◆ Aim of the exercise ◆
Repeat only the lines below that run from the line with "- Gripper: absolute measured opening" to the line with "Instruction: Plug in", ends included; skip every picture.

[Records from a data collection]
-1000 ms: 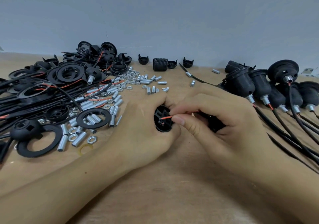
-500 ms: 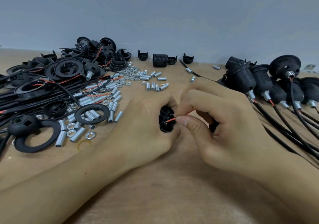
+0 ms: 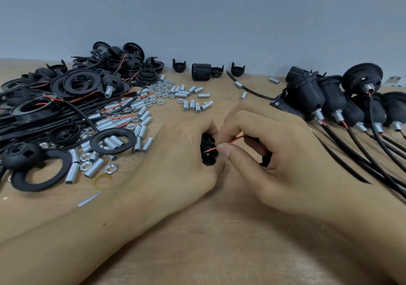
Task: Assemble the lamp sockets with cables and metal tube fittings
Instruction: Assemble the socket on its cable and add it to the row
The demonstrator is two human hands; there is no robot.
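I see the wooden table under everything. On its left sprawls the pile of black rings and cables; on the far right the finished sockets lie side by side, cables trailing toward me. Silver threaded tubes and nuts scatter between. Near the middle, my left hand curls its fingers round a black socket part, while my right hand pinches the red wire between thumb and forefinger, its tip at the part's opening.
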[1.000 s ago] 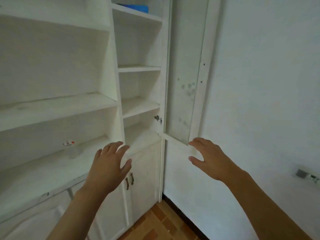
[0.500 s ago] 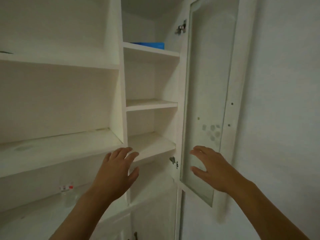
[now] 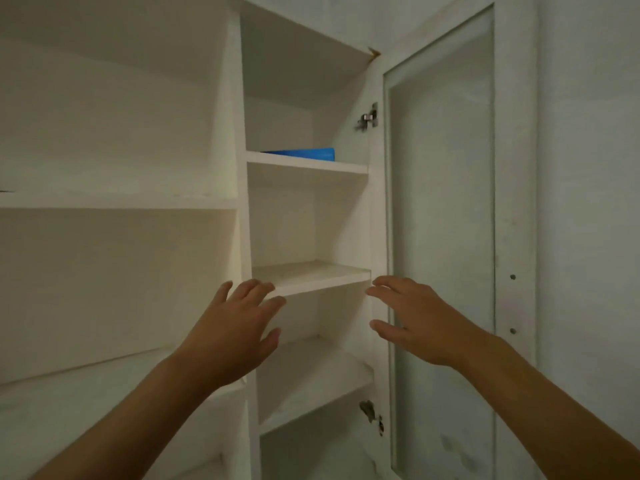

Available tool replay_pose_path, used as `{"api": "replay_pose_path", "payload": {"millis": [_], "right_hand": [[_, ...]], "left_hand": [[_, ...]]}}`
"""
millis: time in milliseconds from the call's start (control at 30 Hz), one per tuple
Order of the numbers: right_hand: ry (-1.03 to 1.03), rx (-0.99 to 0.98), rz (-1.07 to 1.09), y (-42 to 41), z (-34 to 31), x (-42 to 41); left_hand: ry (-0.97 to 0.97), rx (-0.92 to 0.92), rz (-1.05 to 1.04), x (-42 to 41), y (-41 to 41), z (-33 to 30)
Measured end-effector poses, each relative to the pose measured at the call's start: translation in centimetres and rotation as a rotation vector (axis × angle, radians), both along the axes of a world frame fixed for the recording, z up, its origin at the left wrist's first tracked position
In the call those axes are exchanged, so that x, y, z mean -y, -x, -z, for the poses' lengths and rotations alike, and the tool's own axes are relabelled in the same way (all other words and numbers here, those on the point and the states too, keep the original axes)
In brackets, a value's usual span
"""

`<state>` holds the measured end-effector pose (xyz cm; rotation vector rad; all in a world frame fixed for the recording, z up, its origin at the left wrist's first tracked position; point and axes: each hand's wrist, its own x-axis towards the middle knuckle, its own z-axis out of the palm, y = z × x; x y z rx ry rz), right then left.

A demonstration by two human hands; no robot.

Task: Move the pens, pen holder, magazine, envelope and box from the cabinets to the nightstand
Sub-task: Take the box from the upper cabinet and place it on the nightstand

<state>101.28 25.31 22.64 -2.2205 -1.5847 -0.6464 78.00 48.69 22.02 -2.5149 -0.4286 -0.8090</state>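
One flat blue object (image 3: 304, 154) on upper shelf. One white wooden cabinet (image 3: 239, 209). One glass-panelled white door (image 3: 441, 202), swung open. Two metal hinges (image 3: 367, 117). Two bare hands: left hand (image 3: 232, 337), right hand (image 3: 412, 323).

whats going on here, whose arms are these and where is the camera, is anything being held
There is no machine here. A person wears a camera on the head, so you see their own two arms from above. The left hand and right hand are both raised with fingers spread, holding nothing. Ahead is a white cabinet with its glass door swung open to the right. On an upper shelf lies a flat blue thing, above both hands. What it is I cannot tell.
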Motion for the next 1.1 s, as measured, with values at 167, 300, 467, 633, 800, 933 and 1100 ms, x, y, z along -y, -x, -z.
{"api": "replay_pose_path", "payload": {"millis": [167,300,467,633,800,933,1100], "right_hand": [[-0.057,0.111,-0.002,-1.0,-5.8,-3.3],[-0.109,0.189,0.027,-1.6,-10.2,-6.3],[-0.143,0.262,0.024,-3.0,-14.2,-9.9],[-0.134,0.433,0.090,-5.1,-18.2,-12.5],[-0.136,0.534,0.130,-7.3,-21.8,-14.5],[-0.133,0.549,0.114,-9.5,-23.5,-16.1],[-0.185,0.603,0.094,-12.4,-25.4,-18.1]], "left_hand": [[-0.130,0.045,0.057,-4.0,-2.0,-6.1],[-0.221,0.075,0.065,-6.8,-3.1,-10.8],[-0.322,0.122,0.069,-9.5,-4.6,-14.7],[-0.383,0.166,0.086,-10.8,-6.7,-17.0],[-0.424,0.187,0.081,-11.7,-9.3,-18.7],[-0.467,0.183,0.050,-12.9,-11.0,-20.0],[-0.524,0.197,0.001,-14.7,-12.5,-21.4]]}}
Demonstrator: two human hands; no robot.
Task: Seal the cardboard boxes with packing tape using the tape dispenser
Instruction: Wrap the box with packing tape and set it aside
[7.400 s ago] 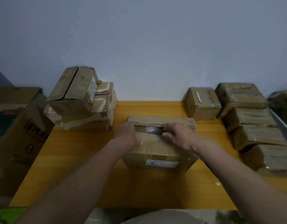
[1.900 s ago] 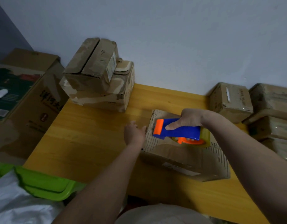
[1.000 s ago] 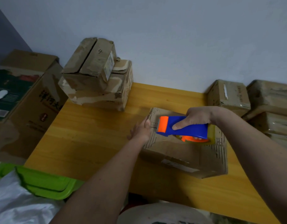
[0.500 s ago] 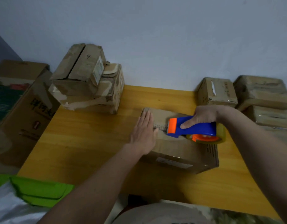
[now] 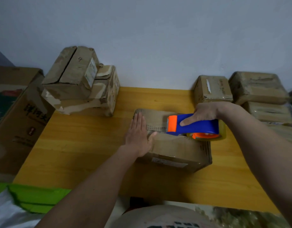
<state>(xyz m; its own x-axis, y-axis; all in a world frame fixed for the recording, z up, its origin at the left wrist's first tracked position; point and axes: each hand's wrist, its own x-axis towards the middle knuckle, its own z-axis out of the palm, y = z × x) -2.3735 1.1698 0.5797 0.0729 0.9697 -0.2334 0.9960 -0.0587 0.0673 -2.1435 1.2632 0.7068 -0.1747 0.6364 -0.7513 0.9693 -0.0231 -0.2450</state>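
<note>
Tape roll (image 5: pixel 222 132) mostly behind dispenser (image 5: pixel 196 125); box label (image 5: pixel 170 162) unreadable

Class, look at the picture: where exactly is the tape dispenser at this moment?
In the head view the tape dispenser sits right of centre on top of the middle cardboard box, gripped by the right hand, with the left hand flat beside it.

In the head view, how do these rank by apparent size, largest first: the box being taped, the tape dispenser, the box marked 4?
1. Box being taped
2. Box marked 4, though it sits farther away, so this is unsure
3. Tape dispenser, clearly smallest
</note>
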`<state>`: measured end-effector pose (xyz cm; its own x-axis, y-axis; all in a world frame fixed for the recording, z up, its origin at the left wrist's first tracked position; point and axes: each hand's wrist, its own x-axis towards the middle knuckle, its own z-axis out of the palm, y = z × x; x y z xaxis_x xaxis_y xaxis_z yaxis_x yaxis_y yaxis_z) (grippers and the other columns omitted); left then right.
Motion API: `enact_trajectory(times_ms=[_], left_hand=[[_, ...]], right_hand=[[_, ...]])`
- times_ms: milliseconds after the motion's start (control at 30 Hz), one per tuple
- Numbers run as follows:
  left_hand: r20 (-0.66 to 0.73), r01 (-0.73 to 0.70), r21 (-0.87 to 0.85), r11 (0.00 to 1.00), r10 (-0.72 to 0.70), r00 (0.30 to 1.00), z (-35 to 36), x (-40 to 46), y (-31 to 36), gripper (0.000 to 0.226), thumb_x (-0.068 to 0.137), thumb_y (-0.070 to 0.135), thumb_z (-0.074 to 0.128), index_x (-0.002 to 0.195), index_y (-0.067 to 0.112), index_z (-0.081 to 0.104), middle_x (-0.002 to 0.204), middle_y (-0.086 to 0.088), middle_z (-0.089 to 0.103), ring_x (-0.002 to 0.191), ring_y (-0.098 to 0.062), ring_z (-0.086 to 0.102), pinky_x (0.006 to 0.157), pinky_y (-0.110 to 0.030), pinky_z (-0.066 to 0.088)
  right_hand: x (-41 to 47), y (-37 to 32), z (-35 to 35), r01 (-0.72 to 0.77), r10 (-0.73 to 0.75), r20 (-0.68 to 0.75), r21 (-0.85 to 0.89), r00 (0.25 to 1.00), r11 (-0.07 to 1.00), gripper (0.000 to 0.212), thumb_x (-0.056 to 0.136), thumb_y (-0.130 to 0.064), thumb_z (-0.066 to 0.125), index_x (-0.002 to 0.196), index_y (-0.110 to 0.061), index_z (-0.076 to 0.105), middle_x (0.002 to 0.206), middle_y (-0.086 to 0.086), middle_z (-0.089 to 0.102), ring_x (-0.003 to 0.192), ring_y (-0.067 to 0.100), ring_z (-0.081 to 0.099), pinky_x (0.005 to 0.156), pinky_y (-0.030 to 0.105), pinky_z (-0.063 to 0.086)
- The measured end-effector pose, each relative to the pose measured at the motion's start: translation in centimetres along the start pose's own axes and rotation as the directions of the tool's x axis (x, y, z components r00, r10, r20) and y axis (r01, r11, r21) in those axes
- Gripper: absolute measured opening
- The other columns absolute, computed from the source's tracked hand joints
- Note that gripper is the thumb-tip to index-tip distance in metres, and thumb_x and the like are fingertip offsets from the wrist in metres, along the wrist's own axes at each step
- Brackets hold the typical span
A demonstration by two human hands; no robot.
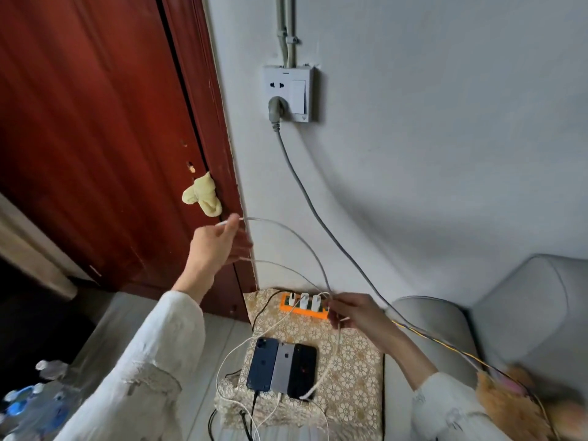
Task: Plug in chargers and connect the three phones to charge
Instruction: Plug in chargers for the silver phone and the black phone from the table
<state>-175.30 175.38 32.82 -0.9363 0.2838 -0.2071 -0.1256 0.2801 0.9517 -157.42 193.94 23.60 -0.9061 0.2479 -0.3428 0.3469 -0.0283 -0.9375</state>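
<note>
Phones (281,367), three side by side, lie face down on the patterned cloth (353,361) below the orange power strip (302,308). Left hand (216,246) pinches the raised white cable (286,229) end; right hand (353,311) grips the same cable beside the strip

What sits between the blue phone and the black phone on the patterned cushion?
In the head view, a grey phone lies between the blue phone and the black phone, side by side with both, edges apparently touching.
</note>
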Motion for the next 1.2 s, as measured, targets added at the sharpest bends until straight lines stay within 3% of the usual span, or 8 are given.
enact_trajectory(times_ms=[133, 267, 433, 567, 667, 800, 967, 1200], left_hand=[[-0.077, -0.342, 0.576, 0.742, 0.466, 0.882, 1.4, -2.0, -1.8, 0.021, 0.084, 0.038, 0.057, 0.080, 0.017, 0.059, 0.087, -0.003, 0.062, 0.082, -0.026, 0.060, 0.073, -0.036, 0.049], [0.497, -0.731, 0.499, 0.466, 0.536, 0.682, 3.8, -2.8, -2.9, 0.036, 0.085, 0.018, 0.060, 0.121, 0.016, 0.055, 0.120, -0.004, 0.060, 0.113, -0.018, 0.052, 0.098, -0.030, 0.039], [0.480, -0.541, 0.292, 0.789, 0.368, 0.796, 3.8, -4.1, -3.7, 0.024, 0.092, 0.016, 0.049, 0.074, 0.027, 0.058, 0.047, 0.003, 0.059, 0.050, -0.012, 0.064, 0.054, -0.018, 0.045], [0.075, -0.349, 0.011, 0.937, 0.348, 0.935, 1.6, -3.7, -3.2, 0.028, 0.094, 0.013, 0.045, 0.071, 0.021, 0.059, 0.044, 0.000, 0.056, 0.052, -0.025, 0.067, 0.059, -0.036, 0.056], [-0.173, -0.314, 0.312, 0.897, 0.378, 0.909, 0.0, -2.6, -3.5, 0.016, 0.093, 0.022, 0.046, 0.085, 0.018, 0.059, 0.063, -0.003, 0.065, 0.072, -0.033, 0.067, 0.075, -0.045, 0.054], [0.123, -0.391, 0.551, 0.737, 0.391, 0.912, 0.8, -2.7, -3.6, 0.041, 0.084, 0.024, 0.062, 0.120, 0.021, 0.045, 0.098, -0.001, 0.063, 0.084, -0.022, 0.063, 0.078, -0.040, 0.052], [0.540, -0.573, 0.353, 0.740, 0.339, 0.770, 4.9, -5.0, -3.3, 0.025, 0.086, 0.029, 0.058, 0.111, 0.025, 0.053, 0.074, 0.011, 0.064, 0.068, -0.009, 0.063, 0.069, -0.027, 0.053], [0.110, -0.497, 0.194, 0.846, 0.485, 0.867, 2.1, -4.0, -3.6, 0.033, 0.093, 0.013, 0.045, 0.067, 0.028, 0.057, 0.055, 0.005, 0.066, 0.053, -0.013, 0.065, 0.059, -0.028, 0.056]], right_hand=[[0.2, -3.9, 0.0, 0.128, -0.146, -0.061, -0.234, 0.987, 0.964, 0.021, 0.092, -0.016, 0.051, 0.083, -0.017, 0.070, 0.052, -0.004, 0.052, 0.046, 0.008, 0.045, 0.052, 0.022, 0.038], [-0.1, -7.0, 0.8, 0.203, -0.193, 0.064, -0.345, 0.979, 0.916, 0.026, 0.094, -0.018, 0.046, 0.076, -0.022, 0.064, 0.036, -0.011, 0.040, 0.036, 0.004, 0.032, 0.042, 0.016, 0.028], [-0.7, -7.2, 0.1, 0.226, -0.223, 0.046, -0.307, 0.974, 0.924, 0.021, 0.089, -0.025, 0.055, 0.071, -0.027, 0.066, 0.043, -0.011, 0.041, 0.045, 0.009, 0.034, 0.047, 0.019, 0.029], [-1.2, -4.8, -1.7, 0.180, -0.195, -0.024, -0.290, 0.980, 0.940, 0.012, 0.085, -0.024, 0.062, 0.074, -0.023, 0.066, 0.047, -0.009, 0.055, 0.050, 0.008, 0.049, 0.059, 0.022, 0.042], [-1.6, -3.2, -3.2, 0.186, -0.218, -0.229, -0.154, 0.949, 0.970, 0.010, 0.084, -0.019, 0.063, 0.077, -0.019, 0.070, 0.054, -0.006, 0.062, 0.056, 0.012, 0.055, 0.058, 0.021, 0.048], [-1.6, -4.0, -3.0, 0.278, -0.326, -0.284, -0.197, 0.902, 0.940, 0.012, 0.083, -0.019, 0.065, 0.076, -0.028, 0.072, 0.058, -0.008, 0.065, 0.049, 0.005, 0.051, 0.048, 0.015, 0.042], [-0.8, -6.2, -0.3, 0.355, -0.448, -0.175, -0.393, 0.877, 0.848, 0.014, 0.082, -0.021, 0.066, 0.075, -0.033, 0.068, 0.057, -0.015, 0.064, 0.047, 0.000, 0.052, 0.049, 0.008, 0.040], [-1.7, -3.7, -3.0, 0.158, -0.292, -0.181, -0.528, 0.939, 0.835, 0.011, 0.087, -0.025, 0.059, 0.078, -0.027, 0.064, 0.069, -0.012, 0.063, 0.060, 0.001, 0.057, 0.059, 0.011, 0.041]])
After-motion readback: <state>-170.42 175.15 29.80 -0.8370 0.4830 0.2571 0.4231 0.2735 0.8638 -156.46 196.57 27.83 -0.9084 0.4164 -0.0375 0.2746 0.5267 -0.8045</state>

◆ Output for this exercise ◆
- Gripper: absolute measured opening
- The other columns absolute, computed from the source's tracked hand joints
- Note that gripper is the thumb-tip to index-tip distance in metres, and thumb_x and the like are fingertip offsets from the wrist in metres, along the wrist's own axes at each step
- Brackets hold the typical span
A demonstration by two human hands; no robot.
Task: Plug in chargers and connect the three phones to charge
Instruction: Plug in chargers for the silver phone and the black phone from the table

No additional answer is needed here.